- _Problem requirements_
Here is the task for the records below: repeat exactly the lines from the one with "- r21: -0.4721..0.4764" to the one with "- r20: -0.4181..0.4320", both included, and nothing else.

- _Material shown_
▬▬▬▬▬▬▬▬▬▬
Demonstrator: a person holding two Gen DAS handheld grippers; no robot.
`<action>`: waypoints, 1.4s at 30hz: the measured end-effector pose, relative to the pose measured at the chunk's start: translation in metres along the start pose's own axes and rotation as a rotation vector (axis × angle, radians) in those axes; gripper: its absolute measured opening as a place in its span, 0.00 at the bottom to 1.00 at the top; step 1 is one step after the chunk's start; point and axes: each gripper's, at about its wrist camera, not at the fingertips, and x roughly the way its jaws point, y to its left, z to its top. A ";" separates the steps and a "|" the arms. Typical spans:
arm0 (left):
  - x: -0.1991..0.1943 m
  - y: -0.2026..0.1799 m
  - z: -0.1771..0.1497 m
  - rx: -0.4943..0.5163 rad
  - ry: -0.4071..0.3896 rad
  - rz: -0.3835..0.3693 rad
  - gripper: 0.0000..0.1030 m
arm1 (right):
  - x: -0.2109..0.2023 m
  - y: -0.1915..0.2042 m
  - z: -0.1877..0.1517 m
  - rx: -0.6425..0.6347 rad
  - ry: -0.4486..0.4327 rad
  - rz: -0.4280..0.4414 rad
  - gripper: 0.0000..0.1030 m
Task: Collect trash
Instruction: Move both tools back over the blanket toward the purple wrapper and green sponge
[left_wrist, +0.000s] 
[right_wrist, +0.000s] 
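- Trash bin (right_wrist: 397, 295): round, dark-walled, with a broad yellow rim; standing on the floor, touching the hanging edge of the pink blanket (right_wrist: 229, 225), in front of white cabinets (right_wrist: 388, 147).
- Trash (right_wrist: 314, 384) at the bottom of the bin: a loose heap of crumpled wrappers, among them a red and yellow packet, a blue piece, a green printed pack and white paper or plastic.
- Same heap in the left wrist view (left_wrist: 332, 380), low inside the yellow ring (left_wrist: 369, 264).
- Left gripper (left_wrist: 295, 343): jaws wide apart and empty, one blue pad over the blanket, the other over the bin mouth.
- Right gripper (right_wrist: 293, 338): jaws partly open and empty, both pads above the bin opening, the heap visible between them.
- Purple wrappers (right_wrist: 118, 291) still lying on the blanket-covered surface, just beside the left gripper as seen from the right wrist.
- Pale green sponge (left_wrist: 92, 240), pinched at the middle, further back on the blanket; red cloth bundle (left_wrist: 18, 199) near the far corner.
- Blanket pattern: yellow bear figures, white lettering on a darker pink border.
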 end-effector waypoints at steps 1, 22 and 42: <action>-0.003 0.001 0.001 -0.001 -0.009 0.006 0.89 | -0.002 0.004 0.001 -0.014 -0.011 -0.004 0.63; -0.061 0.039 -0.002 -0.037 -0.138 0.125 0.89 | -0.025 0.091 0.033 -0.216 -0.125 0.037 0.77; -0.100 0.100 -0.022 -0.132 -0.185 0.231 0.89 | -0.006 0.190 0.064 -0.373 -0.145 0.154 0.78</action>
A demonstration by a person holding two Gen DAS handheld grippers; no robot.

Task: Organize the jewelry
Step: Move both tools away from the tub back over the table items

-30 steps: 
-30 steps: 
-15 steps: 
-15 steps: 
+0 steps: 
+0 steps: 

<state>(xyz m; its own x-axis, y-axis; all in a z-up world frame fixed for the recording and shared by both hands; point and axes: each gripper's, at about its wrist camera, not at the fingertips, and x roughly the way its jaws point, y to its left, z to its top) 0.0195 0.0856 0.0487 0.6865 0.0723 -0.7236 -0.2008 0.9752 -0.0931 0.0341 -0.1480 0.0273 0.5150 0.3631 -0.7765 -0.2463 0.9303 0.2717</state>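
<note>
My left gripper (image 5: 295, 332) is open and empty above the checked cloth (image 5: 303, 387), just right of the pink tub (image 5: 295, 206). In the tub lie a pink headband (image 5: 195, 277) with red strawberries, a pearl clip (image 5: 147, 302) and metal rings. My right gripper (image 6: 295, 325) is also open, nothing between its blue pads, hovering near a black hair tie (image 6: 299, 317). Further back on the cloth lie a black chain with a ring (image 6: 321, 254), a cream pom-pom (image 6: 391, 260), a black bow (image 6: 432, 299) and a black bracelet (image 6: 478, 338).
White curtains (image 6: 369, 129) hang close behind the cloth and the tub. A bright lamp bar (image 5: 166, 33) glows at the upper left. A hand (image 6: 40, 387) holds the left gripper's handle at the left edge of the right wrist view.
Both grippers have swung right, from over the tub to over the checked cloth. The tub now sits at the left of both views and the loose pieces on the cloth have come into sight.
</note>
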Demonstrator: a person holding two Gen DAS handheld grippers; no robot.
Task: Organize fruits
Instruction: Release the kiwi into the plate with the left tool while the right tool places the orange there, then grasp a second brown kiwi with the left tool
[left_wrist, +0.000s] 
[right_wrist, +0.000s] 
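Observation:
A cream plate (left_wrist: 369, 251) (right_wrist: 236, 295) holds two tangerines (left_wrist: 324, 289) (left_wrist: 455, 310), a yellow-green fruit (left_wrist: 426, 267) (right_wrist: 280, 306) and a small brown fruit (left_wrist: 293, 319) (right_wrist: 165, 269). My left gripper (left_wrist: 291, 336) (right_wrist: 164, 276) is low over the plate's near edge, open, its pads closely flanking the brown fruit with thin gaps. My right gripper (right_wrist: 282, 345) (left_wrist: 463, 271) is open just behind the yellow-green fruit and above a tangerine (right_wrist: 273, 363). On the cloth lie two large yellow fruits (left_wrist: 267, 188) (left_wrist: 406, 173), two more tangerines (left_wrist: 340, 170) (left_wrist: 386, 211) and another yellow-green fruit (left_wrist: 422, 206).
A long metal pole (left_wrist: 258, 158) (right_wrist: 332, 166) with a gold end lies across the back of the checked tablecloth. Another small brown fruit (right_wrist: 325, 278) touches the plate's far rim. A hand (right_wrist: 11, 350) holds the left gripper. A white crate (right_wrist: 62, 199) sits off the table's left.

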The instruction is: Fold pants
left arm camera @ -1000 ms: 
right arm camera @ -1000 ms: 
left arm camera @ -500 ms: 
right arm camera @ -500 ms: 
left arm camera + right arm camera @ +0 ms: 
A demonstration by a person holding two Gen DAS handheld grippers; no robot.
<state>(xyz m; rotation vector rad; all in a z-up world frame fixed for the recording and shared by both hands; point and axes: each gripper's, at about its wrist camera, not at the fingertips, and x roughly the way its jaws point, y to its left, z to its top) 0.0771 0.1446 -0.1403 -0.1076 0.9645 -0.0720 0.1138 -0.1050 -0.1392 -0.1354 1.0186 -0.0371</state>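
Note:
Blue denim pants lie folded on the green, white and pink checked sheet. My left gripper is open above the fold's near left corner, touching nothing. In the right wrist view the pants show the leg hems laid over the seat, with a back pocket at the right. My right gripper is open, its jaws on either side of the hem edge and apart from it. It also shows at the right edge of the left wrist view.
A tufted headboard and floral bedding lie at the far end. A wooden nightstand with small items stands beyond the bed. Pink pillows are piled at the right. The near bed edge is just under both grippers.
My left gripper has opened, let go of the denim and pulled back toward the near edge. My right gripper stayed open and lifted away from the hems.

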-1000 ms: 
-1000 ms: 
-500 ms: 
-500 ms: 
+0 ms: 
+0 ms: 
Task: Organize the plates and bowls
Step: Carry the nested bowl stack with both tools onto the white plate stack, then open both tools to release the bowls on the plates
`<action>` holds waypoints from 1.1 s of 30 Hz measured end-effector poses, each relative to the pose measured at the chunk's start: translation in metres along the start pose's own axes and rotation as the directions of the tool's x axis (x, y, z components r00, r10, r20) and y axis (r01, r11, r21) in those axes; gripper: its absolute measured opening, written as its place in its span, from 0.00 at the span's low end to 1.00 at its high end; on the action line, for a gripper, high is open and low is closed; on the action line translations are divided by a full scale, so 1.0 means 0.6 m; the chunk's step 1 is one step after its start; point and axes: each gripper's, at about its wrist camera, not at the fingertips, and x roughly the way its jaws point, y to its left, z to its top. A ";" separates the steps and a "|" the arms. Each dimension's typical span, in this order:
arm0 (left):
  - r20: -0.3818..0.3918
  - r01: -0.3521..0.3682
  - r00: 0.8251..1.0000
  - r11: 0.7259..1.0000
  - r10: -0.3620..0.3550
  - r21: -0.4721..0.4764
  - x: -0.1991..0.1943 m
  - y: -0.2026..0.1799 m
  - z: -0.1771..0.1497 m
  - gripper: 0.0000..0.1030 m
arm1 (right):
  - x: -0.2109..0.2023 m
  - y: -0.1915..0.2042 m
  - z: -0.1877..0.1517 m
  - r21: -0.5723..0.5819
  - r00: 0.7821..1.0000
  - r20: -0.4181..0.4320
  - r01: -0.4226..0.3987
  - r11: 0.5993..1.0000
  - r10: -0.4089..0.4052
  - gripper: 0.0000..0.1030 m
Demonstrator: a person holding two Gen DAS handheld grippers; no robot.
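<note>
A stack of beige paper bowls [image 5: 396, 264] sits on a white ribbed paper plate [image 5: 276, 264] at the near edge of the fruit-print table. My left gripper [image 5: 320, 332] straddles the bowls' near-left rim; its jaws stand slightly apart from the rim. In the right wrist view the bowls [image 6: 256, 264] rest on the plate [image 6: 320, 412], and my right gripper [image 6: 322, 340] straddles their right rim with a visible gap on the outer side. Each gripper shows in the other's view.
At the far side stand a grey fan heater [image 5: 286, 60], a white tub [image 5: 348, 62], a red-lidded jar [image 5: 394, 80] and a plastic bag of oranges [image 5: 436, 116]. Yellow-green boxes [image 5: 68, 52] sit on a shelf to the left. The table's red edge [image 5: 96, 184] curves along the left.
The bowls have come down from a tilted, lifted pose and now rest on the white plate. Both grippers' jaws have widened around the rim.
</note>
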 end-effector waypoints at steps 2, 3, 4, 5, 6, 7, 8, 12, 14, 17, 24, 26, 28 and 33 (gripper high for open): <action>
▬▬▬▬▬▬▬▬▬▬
- _Answer to this problem_
  - r21: -0.4721..0.4764
  - x: -0.1991..0.1943 m
  - y: -0.2026..0.1799 m
  - z: -0.1771..0.1497 m
  - gripper: 0.0000..0.1030 m
arm1 (right):
  - x: -0.2109..0.2023 m
  - y: -0.1915..0.2042 m
  - z: -0.1877..0.1517 m
  - r21: -0.5723..0.5819
  - r00: 0.7821..1.0000
  - r20: -0.4181..0.4320

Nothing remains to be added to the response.